Mulheres silenciadas ganham uma defensora: delegada lança pré-candidatura a federal “para ser a voz dos que não conseguem falar”

Mulheres silenciadas ganham uma defensora: delegada lança pré-candidatura a federal “para ser a voz dos que não conseguem falar”

Delegada Sarah Lilian anuncia pré-candidatura a deputada federal pelo Tocantins em 2026

A delegada de Polícia Sarah Lilian formalizou sua pré-candidatura a deputada federal pelo Tocantins nas eleições de 2026. O anúncio solidifica uma trajetória dedicada à segurança pública, com foco especial na proteção de mulheres, crianças e grupos em vulnerabilidade social.

Trajetória Profissional e Atuação Estratégica

Natural de Vianópolis (GO), Sarah Lilian é graduada em Direito pela Pontifícia Universidade Católica de Goiás e possui pós-graduação em combate à violência doméstica. Iniciando sua carreira policial em 2017 em Wanderlândia (TO), destacou-se no combate ao tráfico de drogas. Posteriormente, serviu em Araguaína, passando por unidades estratégicas como a Delegacia da Criança e do Adolescente.

À frente da Delegacia Especializada de Atendimento à Mulher de Araguaína há sete anos, lidera iniciativas que atendem anualmente cerca de mil mulheres, consolidando trabalho contínuo contra a violência doméstica. Também responde por operações na Delegacia de Campos Lindos, focando em casos de extrema vulnerabilidade.

Inovação além das Fronteiras Policiais

Sua atuação transcende o campo investigativo:

  • Projeto Fênix: Oferece atendimentos itinerantes em comunidades com altos índices de violência, integrando serviços de orientação jurídica, saúde e valorização pessoal para mulheres.
  • Caminhada Agosto Lilás: Mobiliza anualmente milhares de pessoas em ações de conscientização sobre a violência de gênero.
  • Fortes por Natureza: Parceria com a Kru Netyta que combina prevenção, informação e técnicas de autodefesa.
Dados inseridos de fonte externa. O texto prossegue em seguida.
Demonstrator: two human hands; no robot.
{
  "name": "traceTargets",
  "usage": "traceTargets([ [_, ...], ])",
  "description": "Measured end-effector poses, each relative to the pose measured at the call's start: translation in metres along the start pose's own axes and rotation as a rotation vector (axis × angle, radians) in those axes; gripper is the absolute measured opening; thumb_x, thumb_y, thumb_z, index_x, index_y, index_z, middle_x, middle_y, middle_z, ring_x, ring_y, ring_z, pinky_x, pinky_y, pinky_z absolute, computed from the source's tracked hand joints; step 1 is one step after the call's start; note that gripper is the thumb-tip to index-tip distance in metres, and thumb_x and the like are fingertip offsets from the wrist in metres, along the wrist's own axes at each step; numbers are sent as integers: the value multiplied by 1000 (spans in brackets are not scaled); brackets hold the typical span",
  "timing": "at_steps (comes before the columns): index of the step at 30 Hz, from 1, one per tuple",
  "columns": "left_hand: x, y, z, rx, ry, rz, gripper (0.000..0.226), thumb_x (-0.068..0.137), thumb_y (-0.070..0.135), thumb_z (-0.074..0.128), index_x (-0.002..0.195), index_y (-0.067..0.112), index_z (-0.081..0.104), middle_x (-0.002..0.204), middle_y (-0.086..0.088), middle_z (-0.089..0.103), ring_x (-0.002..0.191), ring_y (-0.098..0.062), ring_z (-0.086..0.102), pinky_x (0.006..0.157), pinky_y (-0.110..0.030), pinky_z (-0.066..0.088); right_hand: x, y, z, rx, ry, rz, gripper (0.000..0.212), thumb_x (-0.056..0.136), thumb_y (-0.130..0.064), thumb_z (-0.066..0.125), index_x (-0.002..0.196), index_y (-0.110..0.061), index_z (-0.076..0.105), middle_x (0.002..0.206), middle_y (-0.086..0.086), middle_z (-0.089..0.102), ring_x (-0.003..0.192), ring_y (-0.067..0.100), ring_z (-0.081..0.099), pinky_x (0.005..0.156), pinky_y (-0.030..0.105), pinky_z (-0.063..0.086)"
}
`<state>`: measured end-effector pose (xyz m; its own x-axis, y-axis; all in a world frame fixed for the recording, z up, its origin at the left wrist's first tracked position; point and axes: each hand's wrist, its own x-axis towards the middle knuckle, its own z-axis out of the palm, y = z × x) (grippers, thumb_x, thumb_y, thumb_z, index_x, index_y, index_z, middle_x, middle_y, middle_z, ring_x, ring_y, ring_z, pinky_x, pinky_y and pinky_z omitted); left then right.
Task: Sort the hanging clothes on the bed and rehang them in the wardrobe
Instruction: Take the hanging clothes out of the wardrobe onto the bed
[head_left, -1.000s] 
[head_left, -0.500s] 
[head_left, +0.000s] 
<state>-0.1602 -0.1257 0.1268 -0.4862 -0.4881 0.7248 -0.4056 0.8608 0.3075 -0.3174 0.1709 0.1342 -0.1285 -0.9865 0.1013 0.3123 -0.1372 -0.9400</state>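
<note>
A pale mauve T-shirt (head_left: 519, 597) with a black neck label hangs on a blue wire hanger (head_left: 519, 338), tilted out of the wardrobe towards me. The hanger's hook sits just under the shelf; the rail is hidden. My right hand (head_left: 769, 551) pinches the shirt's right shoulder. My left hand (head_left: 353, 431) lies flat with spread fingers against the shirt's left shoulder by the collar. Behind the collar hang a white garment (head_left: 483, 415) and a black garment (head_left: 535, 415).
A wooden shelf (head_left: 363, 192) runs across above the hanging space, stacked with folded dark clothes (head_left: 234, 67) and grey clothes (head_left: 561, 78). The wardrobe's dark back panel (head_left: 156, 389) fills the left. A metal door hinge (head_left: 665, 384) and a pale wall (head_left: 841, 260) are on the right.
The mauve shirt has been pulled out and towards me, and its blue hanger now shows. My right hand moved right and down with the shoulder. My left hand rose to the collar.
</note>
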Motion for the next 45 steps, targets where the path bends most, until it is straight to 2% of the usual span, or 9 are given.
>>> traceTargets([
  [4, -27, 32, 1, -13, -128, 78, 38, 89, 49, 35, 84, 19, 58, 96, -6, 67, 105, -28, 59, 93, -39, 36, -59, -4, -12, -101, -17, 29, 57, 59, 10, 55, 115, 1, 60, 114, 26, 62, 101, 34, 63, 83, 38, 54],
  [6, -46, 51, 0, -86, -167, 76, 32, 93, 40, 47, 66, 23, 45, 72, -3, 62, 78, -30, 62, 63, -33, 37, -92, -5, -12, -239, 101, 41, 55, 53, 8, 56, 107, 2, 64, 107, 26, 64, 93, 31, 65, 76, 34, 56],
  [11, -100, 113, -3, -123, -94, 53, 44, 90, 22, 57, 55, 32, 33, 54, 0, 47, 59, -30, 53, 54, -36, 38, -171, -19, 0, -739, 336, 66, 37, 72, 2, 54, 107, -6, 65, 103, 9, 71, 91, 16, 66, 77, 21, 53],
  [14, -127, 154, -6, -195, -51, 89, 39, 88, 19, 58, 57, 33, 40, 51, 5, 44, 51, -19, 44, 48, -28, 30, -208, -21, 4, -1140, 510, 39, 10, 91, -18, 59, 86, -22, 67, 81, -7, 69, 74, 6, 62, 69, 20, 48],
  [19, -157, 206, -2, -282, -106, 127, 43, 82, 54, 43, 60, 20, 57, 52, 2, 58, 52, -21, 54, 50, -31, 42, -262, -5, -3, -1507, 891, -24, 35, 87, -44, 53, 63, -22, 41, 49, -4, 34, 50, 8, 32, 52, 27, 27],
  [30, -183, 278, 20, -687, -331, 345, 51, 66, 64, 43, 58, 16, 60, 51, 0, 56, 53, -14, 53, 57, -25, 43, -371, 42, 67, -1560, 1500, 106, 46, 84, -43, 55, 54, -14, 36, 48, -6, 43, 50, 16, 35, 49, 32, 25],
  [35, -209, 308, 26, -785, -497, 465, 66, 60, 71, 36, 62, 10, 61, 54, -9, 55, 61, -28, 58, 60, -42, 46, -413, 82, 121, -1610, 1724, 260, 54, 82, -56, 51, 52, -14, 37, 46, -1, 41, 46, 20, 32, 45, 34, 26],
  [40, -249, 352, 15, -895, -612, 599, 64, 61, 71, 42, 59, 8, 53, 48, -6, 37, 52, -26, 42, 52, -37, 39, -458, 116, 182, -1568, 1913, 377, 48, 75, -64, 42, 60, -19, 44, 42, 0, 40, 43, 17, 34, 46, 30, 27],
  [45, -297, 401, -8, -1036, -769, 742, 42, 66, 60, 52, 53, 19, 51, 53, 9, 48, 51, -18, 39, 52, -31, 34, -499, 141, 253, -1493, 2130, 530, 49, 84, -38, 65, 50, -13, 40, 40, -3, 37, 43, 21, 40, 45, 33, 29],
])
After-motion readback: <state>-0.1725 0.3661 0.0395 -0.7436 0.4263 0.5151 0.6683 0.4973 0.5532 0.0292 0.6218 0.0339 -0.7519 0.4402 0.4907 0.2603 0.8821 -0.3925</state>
Compromisso com Direitos e Representatividade

Filiada ao PSDB, Sarah Lilian enfatiza que sua candidatura surge da experiência prática acumulada: “Minha trajetória ao lado de mulheres que enfrentam violência diária me revelou a urgência de ampliar essa luta. Quero ser a voz de quem não consegue se fazer ouvir”. Entre suas prioridades estão a defesa de políticas para mães atípicas, mães solo, idosos e o fortalecimento do sistema de proteção social.
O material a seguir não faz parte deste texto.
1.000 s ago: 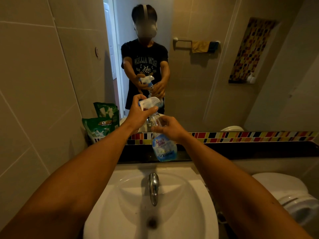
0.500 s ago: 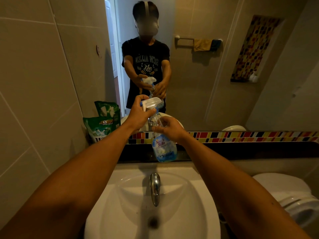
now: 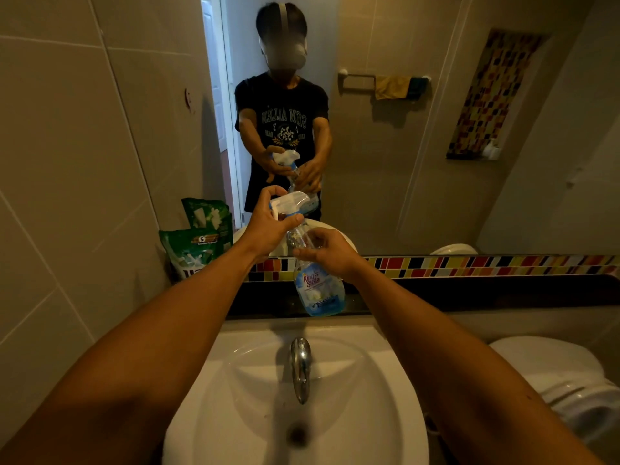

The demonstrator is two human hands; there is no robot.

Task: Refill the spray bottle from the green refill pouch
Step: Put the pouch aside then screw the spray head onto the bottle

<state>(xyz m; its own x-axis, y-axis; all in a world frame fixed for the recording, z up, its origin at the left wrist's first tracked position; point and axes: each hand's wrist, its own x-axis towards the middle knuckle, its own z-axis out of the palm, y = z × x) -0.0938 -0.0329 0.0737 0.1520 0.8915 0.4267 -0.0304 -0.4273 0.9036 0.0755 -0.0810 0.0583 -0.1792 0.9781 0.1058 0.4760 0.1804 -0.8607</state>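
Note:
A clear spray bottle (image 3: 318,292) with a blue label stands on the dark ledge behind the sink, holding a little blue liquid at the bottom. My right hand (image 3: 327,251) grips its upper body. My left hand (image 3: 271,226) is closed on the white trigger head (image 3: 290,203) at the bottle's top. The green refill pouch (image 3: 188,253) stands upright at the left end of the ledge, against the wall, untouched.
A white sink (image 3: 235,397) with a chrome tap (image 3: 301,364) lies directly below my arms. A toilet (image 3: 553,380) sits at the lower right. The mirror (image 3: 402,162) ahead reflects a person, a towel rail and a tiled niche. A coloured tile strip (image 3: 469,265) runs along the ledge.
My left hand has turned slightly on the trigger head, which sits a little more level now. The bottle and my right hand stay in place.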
Além da carreira policial, é professora de Direito Penal e Criminologia, autora do livro “Assassinos em série: doentes ou criminosos?” e ex-presidente do Sindicato dos Delegados de Polícia do Tocantins (2020-2021). Sua plataforma promete levar ao Congresso a expertise em segurança pública, com foco em direitos humanos e responsabilização penal efetiva.